In your copy, include no images and return each entry exactly as written.

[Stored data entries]
----------

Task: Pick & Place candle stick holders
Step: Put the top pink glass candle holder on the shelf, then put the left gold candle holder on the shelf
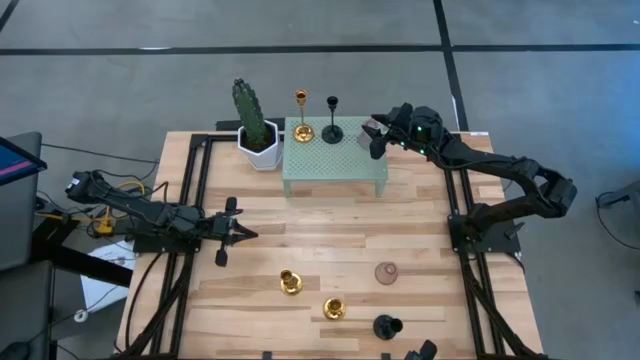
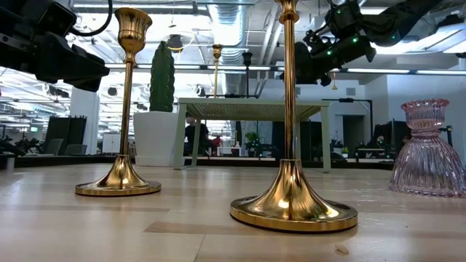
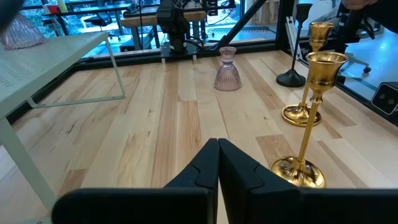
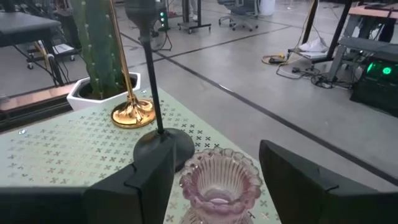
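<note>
A pale green stand (image 1: pixel 335 172) at the table's far side carries a gold holder (image 1: pixel 302 130), a black holder (image 1: pixel 332 130) and a pink glass holder (image 4: pixel 219 180). My right gripper (image 4: pixel 217 174) is open over the stand's right end, one finger on either side of the glass holder's cup. Two gold holders (image 1: pixel 290 283) (image 1: pixel 334 309), a pink glass one (image 1: pixel 386 272) and a black one (image 1: pixel 387 326) stand on their bases on the wooden table. My left gripper (image 3: pixel 219 162) is shut and empty at the table's left middle (image 1: pixel 240 233). My right gripper comes at the glass holder's ribbed cup (image 4: pixel 249 171) slanting down from the table's right, its fingers (image 4: pixel 146 177) close on both sides. A thin gap seems to show on each side; I cannot tell whether they touch it.
A green cactus in a white pot (image 1: pixel 258 130) stands just left of the stand. Black frame rails (image 1: pixel 190 200) (image 1: pixel 455 200) run along both table sides. Bare wood lies between the stand and the near holders.
</note>
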Controlling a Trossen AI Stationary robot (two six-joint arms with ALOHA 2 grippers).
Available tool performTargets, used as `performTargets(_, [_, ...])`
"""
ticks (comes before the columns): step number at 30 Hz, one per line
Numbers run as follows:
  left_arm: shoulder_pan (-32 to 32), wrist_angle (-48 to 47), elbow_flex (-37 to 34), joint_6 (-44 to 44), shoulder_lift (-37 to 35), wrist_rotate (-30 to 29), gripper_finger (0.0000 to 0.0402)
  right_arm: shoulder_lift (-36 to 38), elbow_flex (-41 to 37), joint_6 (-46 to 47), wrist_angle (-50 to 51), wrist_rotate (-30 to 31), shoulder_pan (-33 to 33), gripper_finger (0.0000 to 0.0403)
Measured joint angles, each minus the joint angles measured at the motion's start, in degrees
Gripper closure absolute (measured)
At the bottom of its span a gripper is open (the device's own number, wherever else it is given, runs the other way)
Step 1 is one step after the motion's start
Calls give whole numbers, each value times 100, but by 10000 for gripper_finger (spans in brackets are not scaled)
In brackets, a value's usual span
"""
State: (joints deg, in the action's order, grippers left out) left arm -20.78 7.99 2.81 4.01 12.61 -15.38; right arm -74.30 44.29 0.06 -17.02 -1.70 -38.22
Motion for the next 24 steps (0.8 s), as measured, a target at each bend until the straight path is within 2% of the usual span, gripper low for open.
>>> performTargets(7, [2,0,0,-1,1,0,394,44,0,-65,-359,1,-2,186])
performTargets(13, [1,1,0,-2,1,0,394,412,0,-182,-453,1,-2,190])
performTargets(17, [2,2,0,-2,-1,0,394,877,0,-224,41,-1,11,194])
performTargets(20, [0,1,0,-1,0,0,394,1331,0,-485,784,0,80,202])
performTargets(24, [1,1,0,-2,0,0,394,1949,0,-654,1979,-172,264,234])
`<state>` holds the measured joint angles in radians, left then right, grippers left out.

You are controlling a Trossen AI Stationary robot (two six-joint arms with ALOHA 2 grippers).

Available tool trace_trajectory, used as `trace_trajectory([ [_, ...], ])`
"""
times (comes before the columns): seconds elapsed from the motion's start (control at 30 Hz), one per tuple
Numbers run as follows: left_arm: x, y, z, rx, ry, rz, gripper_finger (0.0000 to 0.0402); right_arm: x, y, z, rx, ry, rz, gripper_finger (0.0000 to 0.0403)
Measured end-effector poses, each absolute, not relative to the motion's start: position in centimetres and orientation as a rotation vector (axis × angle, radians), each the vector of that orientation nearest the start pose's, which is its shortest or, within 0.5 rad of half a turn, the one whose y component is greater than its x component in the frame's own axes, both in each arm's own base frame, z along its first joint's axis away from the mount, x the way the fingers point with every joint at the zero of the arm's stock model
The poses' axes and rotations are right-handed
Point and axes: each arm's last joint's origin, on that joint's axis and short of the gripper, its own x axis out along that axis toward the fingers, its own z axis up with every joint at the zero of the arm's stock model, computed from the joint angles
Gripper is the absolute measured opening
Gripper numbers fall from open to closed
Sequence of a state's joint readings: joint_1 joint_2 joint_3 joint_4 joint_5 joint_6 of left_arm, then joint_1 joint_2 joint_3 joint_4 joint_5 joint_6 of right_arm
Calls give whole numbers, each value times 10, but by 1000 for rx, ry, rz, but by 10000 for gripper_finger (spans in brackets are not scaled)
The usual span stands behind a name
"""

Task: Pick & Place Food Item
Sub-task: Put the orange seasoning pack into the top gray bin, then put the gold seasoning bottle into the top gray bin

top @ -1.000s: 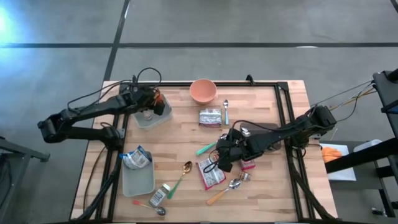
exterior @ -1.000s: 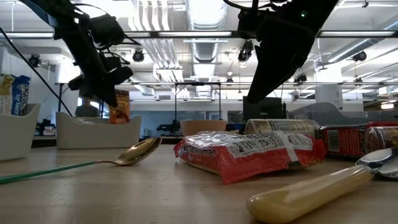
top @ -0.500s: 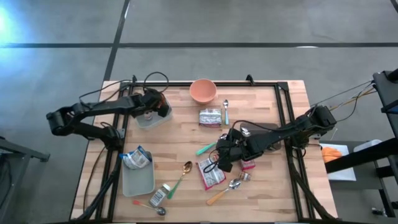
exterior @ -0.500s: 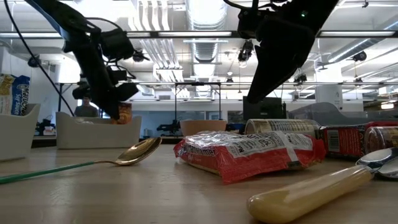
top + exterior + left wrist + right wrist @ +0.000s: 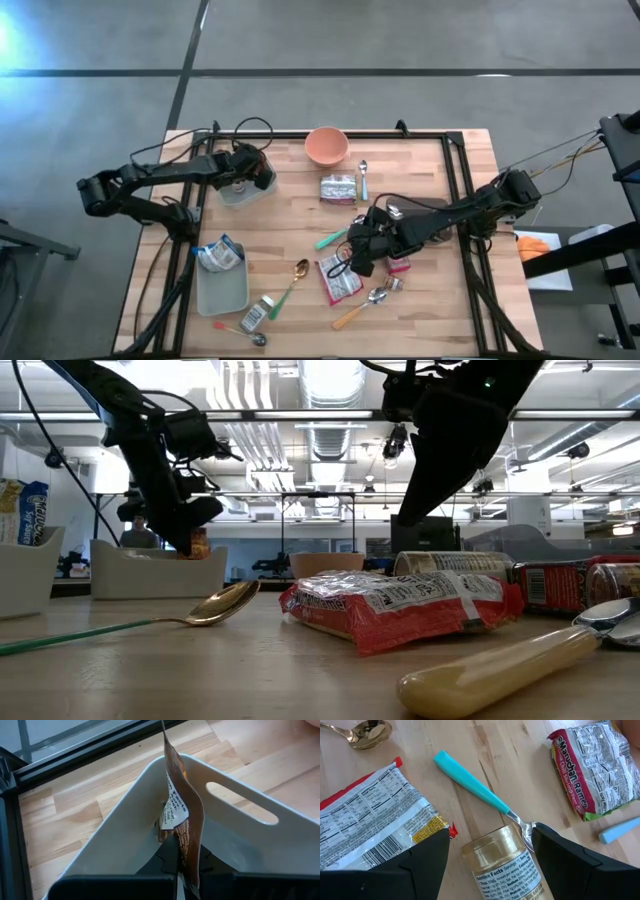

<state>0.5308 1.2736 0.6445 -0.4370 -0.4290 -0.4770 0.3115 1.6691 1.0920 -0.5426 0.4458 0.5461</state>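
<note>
At table's far left corner: left gripper (image 5: 243, 172), jaws clamped on a brown food packet (image 5: 179, 822), packet edge-up inside the white bin (image 5: 235, 827). Mid-table: right gripper (image 5: 362, 243), jaws spread, poised over a gold-lidded jar (image 5: 504, 862), teal-handled spoon (image 5: 472, 782) touching the jar, red ramen pack (image 5: 367, 820) beside.

You have a pink bowl (image 5: 326, 146), a gold spoon (image 5: 297, 274) and a teal-handled spoon (image 5: 479, 787) on the tabletop (image 5: 285, 225).
</note>
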Motion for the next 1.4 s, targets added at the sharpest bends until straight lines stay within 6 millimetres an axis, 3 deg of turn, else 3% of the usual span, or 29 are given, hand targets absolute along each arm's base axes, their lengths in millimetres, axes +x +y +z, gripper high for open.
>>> trace_trajectory([
  [0.17,185,123,178,-451,878,1109,19,313,88,198,81,963,-393,282],
  [0.5,185,123,179,-422,893,1102,152,313,88,198,81,963,-393,282],
  [0.73,192,127,194,-413,856,1095,210,312,87,196,79,969,-395,282],
  [1.1,198,125,226,-448,933,1026,222,312,87,196,76,971,-394,282],
  [1.3,208,110,247,-425,950,962,222,312,87,197,20,978,-365,282],
  [1.4,216,96,257,-403,926,905,222,314,83,197,-91,1000,-311,282],
])
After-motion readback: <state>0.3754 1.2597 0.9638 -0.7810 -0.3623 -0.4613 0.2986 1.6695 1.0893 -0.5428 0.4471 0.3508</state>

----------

# WRITTEN REPLY
Task: Pick & Place candle stick holders
Step: Put the top pink glass candle holder on the shelf, then put the left gold candle holder on the shelf
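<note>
A pale green stand (image 1: pixel 335 172) at the table's far side carries a gold holder (image 1: pixel 302 130), a black holder (image 1: pixel 332 130) and a pink glass holder (image 4: pixel 219 180). My right gripper (image 4: pixel 217 174) is open over the stand's right end, one finger on either side of the glass holder's cup. Two gold holders (image 1: pixel 290 283) (image 1: pixel 334 309), a pink glass one (image 1: pixel 386 272) and a black one (image 1: pixel 387 326) stand on their bases on the wooden table. My left gripper (image 3: pixel 219 162) is shut and empty at the table's left middle (image 1: pixel 240 233). My right gripper comes at the glass holder's ribbed cup (image 4: pixel 249 171) slanting down from the table's right, its fingers (image 4: pixel 146 177) close on both sides. A thin gap seems to show on each side; I cannot tell whether they touch it.
A green cactus in a white pot (image 1: pixel 258 130) stands just left of the stand. Black frame rails (image 1: pixel 190 200) (image 1: pixel 455 200) run along both table sides. Bare wood lies between the stand and the near holders.
</note>
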Controlling a Trossen AI Stationary robot (two six-joint arms with ALOHA 2 grippers).
Available tool performTargets, used as `performTargets(_, [_, ...])`
"""
ticks (comes before the columns): step number at 30 Hz, one per line
Numbers run as follows:
  left_arm: shoulder_pan (-32 to 32), wrist_angle (-48 to 47), elbow_flex (-37 to 34), joint_6 (-44 to 44), shoulder_lift (-37 to 35), wrist_rotate (-30 to 29), gripper_finger (0.0000 to 0.0402)
  right_arm: shoulder_lift (-36 to 38), elbow_flex (-41 to 37), joint_6 (-46 to 47), wrist_angle (-50 to 51), wrist_rotate (-30 to 31), shoulder_pan (-33 to 33), gripper_finger (0.0000 to 0.0403)
Measured joint angles, each minus the joint angles measured at the motion's start, in degrees
Gripper closure absolute (measured)
At the bottom of its span a gripper is open (the device's own number, wherever else it is given, runs the other way)
Step 1 is one step after the motion's start
Calls give whole numbers, each value times 100, but by 10000 for gripper_finger (spans in brackets are not scaled)
In brackets, a value's usual span
"""
State: (joints deg, in the action's order, grippers left out) left arm -20.78 7.99 2.81 4.01 12.61 -15.38; right arm -74.30 44.29 0.06 -17.02 -1.70 -38.22
Motion for the next 24 steps (0.8 s), as measured, a target at each bend until the straight path is within 2% of the usual span, gripper low for open.
>>> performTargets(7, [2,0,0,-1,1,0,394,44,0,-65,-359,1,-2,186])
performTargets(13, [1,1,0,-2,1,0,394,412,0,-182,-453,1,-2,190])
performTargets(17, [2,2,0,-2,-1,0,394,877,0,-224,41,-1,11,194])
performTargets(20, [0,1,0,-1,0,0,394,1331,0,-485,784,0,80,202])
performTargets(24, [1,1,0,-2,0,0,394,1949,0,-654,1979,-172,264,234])
`<state>` holds the measured joint angles in radians, left then right, grippers left out.

You are controlling a Trossen AI Stationary robot (two six-joint arms with ALOHA 2 grippers).

Available tool trace_trajectory, used as `trace_trajectory([ [_, ...], ])`
"""
times (comes before the columns): seconds elapsed from the motion's start (control at 30 Hz), one per tuple
Numbers run as follows: left_arm: x, y, z, rx, ry, rz, gripper_finger (0.0000 to 0.0402); right_arm: x, y, z, rx, ry, rz, gripper_finger (0.0000 to 0.0403)
Measured end-effector poses, each absolute, not relative to the motion's start: position in centimetres and orientation as a rotation vector (axis × angle, radians), each the vector of that orientation nearest the start pose's, which is its shortest or, within 0.5 rad of half a turn, the one whose y component is greater than its x component in the frame's own axes, both in each arm's own base frame, z along its first joint's axis away from the mount, x the way the fingers point with every joint at the zero of the arm's stock model
The poses' axes and rotations are right-handed
Point and axes: each arm's last joint's origin, on that joint's axis and short of the gripper, its own x axis out along that axis toward the fingers, its own z axis up with every joint at the zero of the arm's stock model, computed from the joint angles
Gripper is the absolute measured opening
Gripper numbers fall from open to closed
Sequence of a state's joint readings: joint_1 joint_2 joint_3 joint_4 joint_5 joint_6 of left_arm, then joint_1 joint_2 joint_3 joint_4 joint_5 joint_6 of right_arm
Calls give whole numbers, each value times 10, but by 1000 for rx, ry, rz, but by 10000 for gripper_finger (spans in brackets are not scaled)
The usual span stands behind a name
"""

Task: Pick & Place Food Item
Sub-task: Put the orange seasoning pack into the top gray bin, then put the gold seasoning bottle into the top gray bin

top @ -1.000s: 
exterior @ -1.000s: 
top @ -0.500s: 
exterior @ -0.500s: 
top + exterior + left wrist + right wrist @ +0.000s: 

<state>0.5308 1.2736 0.6445 -0.4370 -0.4290 -0.4770 0.3115 1.6691 1.0920 -0.5426 0.4458 0.5461</state>
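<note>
At table's far left corner: left gripper (image 5: 243, 172), jaws clamped on a brown food packet (image 5: 179, 822), packet edge-up inside the white bin (image 5: 235, 827). Mid-table: right gripper (image 5: 362, 243), jaws spread, poised over a gold-lidded jar (image 5: 504, 862), teal-handled spoon (image 5: 472, 782) touching the jar, red ramen pack (image 5: 367, 820) beside.

You have a pink bowl (image 5: 326, 146), a gold spoon (image 5: 297, 274) and a teal-handled spoon (image 5: 479, 787) on the tabletop (image 5: 285, 225).
</note>
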Motion for the next 1.4 s, targets added at the sharpest bends until straight lines stay within 6 millimetres an axis, 3 deg of turn, else 3% of the usual span, or 29 are given, hand targets absolute along each arm's base axes, their lengths in millimetres, axes +x +y +z, gripper high for open.
>>> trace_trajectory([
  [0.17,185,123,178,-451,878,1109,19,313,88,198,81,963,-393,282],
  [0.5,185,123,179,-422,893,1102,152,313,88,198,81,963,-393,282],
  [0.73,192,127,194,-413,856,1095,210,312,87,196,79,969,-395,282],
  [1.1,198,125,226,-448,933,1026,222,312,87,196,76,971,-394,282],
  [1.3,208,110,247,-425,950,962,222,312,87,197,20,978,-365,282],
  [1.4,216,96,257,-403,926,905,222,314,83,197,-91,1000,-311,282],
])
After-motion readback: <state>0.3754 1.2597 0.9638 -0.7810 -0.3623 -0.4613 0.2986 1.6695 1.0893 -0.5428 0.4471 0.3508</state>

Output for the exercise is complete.